**What needs to be done**:
Copy everything in the listing below word for word, apart from any images.

____

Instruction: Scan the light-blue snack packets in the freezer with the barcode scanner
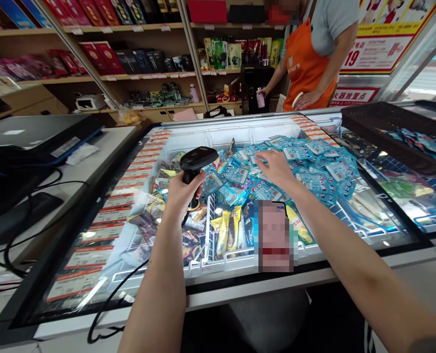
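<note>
My left hand point(183, 192) is wrapped round the grip of a black barcode scanner point(197, 159), held over an open chest freezer point(221, 128); its cable trails down past my forearm. My right hand point(275, 165) reaches into the freezer with fingers spread, resting on a heap of blue ice-cream packets point(313, 166). Yellow packets point(227, 230) lie in the wire basket below the scanner.
A person in an orange apron point(306, 63) stands behind the freezer holding a pink bottle. A dark laptop point(30, 132) and cables sit on the counter at left. A black basket point(394, 122) rests on the freezer at right. Stocked shelves line the back wall.
</note>
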Motion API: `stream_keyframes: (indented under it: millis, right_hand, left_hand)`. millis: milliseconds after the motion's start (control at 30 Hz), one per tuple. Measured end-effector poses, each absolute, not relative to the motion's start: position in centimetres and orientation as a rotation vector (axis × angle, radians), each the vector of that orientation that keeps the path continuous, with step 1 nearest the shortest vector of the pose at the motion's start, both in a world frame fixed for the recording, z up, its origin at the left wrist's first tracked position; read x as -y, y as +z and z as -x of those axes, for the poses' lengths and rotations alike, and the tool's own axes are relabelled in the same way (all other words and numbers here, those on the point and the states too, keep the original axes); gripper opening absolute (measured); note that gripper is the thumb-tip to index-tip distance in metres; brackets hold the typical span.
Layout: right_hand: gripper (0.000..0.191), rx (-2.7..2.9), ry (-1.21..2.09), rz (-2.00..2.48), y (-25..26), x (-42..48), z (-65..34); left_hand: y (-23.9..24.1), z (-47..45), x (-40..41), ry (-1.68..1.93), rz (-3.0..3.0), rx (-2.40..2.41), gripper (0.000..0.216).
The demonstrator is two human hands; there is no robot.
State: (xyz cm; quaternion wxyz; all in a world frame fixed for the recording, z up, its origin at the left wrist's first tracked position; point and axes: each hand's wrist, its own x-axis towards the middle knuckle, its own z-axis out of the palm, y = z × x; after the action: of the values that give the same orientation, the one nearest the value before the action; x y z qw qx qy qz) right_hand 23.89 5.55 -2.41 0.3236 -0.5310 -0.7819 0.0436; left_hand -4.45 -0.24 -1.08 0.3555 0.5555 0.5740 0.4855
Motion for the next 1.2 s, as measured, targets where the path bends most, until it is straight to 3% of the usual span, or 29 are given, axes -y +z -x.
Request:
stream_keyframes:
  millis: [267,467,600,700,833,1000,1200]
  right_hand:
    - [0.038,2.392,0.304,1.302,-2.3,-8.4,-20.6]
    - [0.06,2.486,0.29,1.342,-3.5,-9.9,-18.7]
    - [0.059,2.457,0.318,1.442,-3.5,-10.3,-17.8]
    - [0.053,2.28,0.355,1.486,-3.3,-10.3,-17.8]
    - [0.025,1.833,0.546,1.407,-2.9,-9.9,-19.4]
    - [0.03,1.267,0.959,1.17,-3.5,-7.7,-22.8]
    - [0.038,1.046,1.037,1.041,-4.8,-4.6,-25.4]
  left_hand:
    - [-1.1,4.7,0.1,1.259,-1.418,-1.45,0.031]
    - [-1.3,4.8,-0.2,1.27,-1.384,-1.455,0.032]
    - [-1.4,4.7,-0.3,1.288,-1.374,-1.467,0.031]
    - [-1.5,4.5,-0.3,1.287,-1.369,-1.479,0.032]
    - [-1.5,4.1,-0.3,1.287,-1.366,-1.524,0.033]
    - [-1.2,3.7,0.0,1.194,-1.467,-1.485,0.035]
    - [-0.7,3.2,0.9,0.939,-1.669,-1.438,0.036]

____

**Exercise output**:
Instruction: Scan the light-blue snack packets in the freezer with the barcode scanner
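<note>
My left hand point(183, 192) is wrapped round the grip of a black barcode scanner point(197, 159), held over an open chest freezer point(221, 128); its cable trails down past my forearm. My right hand point(275, 165) reaches into the freezer with fingers spread, resting on a heap of blue ice-cream packets point(313, 166). Yellow packets point(227, 230) lie in the wire basket below the scanner.
A person in an orange apron point(306, 63) stands behind the freezer holding a pink bottle. A dark laptop point(30, 132) and cables sit on the counter at left. A black basket point(394, 122) rests on the freezer at right. Stocked shelves line the back wall.
</note>
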Motion API: `stream_keyframes: (indented under it: millis, right_hand, left_hand)`. millis: milliseconds after the motion's start (control at 30 Hz), one per tuple. Measured end-effector poses, each absolute, not relative to the motion's start: position in centimetres and orientation as a rotation vector (axis × angle, radians), each the vector of that orientation that keeps the path continuous, with step 1 nearest the shortest vector of the pose at the motion's start, both in a world frame fixed for the recording, z up, its origin at the left wrist's first tracked position; read x as -y, y as +z and z as -x of those axes, for the poses' lengths and rotations alike, and the tool's own axes are relabelled in the same way (all other words and numbers here, those on the point and the states too, keep the original axes); gripper opening absolute (measured); note that gripper is the thumb-tip to index-tip distance in metres; brackets hold the typical span.
Layout: right_hand: gripper (0.000..0.191), rx (-2.7..2.9), ry (-1.21..2.09), rz (-2.00..2.48), y (-25..26), x (-42..48), z (-65..34); left_hand: y (-23.9..24.1), z (-47..45), x (-40..41), ry (-1.68..1.93), rz (-3.0..3.0), rx (-2.40..2.41), gripper (0.000..0.216).
The demonstrator is two human hands; there is no robot.
State: (xyz cm; quaternion wxyz; all in a world frame fixed for the recording, z up, its origin at the left wrist's first tracked position; point and axes: each hand's wrist, its own x-axis towards the middle knuckle, its own z-axis out of the palm, y = z × x; after the action: of the values that give the same orientation, the one nearest the value before the action; x y z qw qx qy qz) right_hand 23.89 5.55 -2.41 0.3236 -0.5310 -0.7819 0.0436; left_hand -4.45 -0.24 -1.08 0.3555 0.5555 0.5740 0.4855
Motion for the next 1.2 s, as measured, targets where the path bends most, until it is straight to 3% of the usual span, or 29 are given, axes -y +z -x.
Request:
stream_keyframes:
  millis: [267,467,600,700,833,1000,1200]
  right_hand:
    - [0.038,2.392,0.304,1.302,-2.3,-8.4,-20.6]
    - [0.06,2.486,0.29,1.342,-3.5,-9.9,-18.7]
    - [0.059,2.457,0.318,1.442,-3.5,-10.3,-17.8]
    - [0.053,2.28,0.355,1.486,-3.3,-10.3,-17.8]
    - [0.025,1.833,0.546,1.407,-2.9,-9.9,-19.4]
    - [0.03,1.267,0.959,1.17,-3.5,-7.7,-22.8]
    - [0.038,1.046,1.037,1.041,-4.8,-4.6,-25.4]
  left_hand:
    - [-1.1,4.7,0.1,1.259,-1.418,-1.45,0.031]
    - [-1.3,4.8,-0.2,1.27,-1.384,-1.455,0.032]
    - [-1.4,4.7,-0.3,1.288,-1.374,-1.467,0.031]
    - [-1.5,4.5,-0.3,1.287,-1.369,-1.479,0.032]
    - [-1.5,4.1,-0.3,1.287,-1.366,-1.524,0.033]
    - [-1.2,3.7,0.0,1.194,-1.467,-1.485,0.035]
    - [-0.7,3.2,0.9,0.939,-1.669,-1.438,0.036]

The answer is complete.